Same thing goes for therapeutics. We’ve already begun clinical trials using gene therapy to cure hereditary disease, and to treat cancers. People are hard at work trying to create synthetic organs for transplant and are using synthetic organioids to do such things as to test for drug toxicity without killing lots and lots of guinea pigs. We will eventually, and faster than we think I would predict, start thinking about human augmentation. Not just how do we cure disease, but how do we enhance certain traits – like strength, and speed, and maybe even intelligence in humans over time. And as I said, agriculture and food is going to be a big focus going forward. Next slide.

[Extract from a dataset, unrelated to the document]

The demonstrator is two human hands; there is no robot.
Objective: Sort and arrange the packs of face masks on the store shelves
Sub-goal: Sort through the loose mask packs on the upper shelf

I’m going to come back to this, but one of the key points I would like to get across is that biotechnology, and synthetic biology in particular, is going to be absolutely fundamental to the coming world economy. And we need to be competitive in this area. And that competitiveness, I think, is at risk as of this moment. I think the COVID-19 pandemic has proven that we cannot rely on stockpiles. We need to be able to make what we need when we need it, and basically make it to order. Synthetic biology holds out the promise of making this come true. And we’re going to have to rethink how we create supply chains that can be stable and resilient against all kinds of threats, not just military threats but also natural disasters.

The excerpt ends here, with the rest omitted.